Uno de los mayores riesgos de estas evidencias que buscan validar la calidad de los programas para otorgar las renovaciones de sus registros calificados a partir de proyecciones financieras, construidas en tiempos de incertidumbre económica y social, que desconocen las realidades de desfinanciamiento de las universidades públicas.
El concepto de resultados de aprendizaje, como algo previsible, implica pensar en un estándar de sujetos, cuando ello es imposible en cualquier Universidad del mundo. Ello se comprende si se observa que universidades “de talla mundial”, si bien se proponen la construcción del conocimiento y generación de investigación, no se puede sostener que todos sus estudiantes sean investigadores o científicos y que incluso todos tengan las capacidades o habilidades para serlo.

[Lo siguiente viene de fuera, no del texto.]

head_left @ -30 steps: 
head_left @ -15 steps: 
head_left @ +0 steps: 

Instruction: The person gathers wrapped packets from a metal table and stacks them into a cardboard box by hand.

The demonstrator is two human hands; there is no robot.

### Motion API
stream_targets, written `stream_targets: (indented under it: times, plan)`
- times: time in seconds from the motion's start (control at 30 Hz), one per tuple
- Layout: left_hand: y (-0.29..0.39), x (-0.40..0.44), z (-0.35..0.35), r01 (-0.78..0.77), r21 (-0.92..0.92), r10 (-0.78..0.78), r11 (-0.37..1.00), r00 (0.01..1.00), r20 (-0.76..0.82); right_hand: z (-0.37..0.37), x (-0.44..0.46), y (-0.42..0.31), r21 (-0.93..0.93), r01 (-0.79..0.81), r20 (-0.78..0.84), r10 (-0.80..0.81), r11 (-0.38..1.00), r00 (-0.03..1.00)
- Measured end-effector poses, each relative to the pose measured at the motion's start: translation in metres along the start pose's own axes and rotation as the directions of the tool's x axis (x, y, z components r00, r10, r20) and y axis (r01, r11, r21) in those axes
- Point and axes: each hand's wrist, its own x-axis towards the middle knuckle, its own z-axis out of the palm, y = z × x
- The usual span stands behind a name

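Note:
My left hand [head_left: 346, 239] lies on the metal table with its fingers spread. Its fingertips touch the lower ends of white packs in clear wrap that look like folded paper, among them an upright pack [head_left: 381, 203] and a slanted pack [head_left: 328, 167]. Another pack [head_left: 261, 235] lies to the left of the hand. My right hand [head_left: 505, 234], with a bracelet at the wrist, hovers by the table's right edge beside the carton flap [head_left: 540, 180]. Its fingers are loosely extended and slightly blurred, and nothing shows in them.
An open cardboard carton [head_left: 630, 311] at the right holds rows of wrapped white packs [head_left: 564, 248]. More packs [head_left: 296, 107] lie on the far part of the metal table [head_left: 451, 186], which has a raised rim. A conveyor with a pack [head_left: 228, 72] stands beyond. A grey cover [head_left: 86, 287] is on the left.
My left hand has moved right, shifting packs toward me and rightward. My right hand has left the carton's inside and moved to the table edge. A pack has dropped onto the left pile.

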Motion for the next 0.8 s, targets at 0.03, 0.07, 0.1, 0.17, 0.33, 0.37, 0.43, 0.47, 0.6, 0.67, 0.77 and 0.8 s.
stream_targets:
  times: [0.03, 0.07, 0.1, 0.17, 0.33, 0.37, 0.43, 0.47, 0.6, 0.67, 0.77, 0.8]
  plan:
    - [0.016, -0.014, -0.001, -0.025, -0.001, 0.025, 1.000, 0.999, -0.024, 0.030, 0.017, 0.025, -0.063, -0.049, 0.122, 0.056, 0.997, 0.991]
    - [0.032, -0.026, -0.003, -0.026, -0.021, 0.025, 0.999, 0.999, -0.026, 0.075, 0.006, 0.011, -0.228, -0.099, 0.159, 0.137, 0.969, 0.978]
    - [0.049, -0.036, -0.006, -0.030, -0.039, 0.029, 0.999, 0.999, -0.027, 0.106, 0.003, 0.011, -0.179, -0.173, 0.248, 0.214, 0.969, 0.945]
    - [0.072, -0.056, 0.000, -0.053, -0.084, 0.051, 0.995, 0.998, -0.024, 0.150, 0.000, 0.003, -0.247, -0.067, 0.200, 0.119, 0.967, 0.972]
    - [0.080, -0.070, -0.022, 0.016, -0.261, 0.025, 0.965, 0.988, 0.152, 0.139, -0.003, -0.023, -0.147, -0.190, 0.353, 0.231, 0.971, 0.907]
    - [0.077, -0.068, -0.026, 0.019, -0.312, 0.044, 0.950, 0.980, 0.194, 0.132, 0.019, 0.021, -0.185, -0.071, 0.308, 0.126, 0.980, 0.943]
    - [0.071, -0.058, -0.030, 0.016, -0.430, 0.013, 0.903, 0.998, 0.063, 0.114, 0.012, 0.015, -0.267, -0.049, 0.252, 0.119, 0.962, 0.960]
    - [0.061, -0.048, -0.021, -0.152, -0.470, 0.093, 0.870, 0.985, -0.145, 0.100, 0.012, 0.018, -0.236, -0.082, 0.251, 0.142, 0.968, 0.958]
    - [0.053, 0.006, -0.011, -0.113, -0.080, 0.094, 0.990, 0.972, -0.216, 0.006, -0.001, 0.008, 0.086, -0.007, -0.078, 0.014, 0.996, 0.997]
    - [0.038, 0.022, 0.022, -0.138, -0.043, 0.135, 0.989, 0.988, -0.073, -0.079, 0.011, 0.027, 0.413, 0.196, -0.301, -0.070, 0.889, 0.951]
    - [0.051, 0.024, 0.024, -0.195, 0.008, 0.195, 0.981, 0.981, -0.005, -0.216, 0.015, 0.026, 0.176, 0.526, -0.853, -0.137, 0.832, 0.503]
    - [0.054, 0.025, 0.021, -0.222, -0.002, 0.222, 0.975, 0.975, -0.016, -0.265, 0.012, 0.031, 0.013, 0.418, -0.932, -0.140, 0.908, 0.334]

De esta manera, si los resultados de aprendizaje se midieran por obtener la comprobación de las habilidades de los productos esperados, ninguna Universidad podría garantizarlos, pues los procesos de aprendizaje no solo dependen de lo que haga la institución, sino de los procesos de los sujetos, de sus intereses y de sus contextos sociales, culturales y económicos en un espacio y temporalidad particular. Quizás podemos tener efectos de los procesos de formación que se pueden analizar y comprender, pero no anticipar, en cuyo caso se pueden tener en cuenta para mejorar los procesos.
Instamos al Ministerio de Educación Nacional a que se consideren como evidencias las acciones mediante las cuales las universidades pueden dar cuenta de las estrategias de autosostenimiento, orientadas a garantizar la permanencia de los estudiantes durante la vigencia de sus registros calificados y muy particularmente en tiempos de pandemia y pospandemia, con el análisis del impacto académico y financiero que esto representa.